Davis Dodge, Chrysler, Plymouth, Inc. v. Sifa Corp.
This text of 25 Va. Cir. 379 (Davis Dodge, Chrysler, Plymouth, Inc. v. Sifa Corp.) is published on Counsel Stack Legal Research, covering Lancaster County Circuit Court primary law. Counsel Stack provides free access to over 12 million legal documents including statutes, case law, regulations, and constitutions.
Opinion
The plaintiff here appeals an adverse ruling of the General District Court dismissing his claim in debt against defendant.
On May 16, 1989, plaintiff, Davis Dodge, leased an automobile to Michael Redmond, whose own vehicle had been damaged in a collision with another vehicle insured by Superior Insurance Company. Davis claims to have leased the vehicle to Redmond on the authority of Mary Woleben, an employee of Sifa, an independent insurance agency which sells and services policies issued by Superior. Redmond signed the form lease agreement presented by Davis obligating himself for the payment of the rental charges. When Redmond failed to pay the charges, Davis sued and obtained judgment against Redmond on December 20, 1989. On January 10, 1990, Davis initiated this action against Sifa and Superior.
At trial on September 26, 1991, Superior’s Motion to Strike was sustained. The claim against Sifa was taken under advisement, and counsel have since submitted memoranda.
At the trial on September 26, 1991, the Court found the principal witnesses, Mr. Davis and Mrs. Woleben, to be thoroughly credible and convincing. In all material [380]*380respects, their witnesses corroborated the testimony of each. Yet there are striking conflicts in their testimony.
Davis stated that Woleben unconditionally authorized the rental to Redmond in a telephone call on the day the lease agreement was signed by Redmond. At the top of the lease form, Davis wrote that (Sifa/Woleben) authorized the transaction. Davis did not take a deposit or credit card from Redmond. It is not likely that Davis, an experienced and respected businessman, would have rented this car to Redmond unless he believed Sifa would be responsible for the rental charge.
Woleben, on the other hand, testified that when Davis called her at the time of the lease, she informed him that her insured's policy would cover the cost of a car rental only if Redmond's car was undriveable as a result of the accident.
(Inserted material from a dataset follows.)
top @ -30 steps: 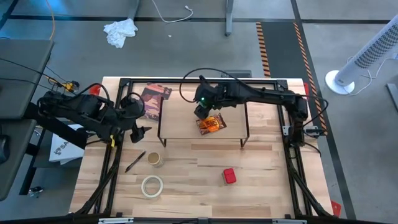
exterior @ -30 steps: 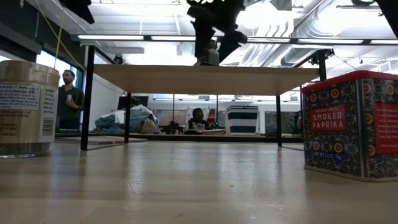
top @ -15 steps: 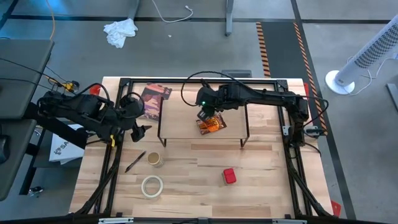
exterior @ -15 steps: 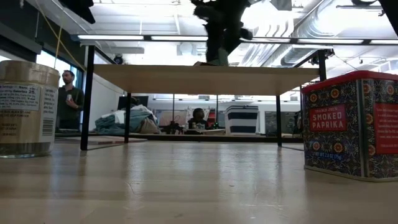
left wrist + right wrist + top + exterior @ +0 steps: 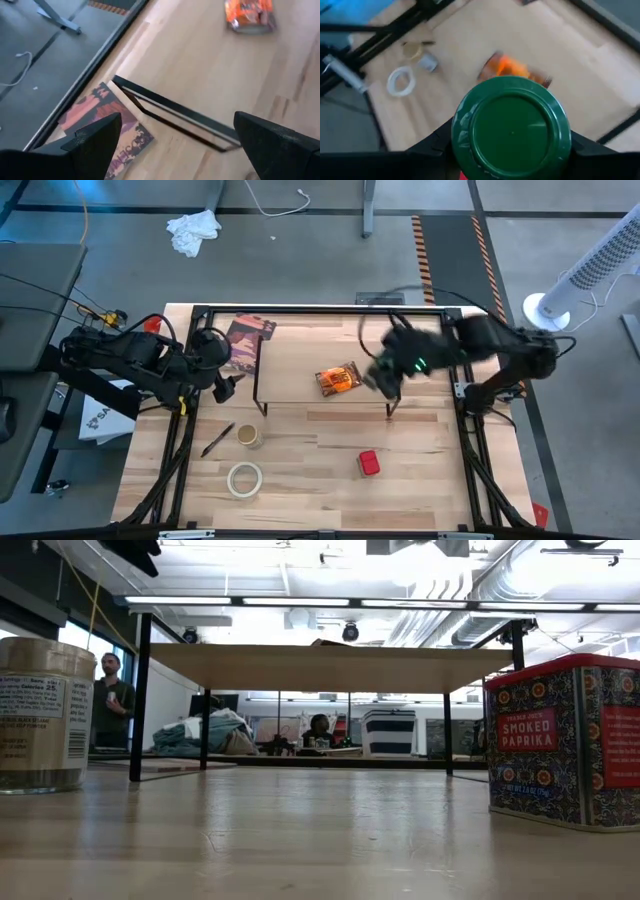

In fact, it was shown that the car was driveable.
Mrs. Thrift, Davis's office manager, testified for plaintiff that she knew Woleben and called her three times, each time being reassured that the rental would be paid. Woleben claims only one call came from Thrift and that she informed the "lady from Davis Dodge" that only if Redmond’s car was not operable would a rental be authorized. Both witnesses testified consistently and credibly. The court can only speculate as to where the truth lies between them.
As plaintiff's counsel notes in his brief, we must first resolve the factual disputes. This is made difficult and, indeed, impossible, when virtually every material fact established by apparently reliable evidence on one side is contradicted by apparently equally reliable evidence on the other. Whenever evidence leaves uncertainty as to which of several hypotheses is true, or merely establishes some finite probability in favor of one hypothesis rather than another, such evidence cannot amount to proof. Suspicion and speculation are not sufficient.
Davis has the overall burden of persuasion. While the burden of proof in a case such as this shifts from issue to issue during the course of the trial, the overall burden of persuasion never shifts. Thus, upon consideration of all the evidence, unless the court is convinced of liability, the plaintiff will lose for he has the risk [381]*381of nonpersuasion. See The Law of Evidence in Virginia, Charles £. Friend, Section 81.
The plaintiff sues in debt, which requires a finding of a contract between him and Sifa. There being nothing in writing binding Sifa, the contract, if found at all, must be found in the telephone conversation between Davis and Woleben. To find a contract here, there must be a consensus between the parties. They must agree to the same thing at the same time. They must have a distinct intention common to both and without doubt or difference. Michie's Jurisprudence, vol. 4B, Contracts, § 26. Until all understand alike, there can be no assent and, therefore, no contract.
I believe Davis testified truthfully and that he assumed, from his conversation with Woleben, that she had given unconditional authority to lease the car. However, I am equally convinced that Woleben testified truthfully and that she informed Davis that only if Redmond's car were not driveable was a lease authorized. I have searched diligently through the file, the exhibits, my trial notes, and counsel’s memoranda, and 1 can find no reason to give more weight to the testimony of one than to the other. This is consistent with my feelings at the conclusion of the September 26, 1991, hearing, at which I felt both witnesses, as well as their supporting witnesses, were testifying to the truth as they believed it.
In summary, I am not persuaded that an agreement between the parties was created so that liability on Sifa could be properly imposed. I remain uncertain as to what transpired. Not being persuaded, I must find in favor of Sifa. Having reached this conclusion, it is not necessary to consider the other issues of failure of consideration and the agent's authority to act.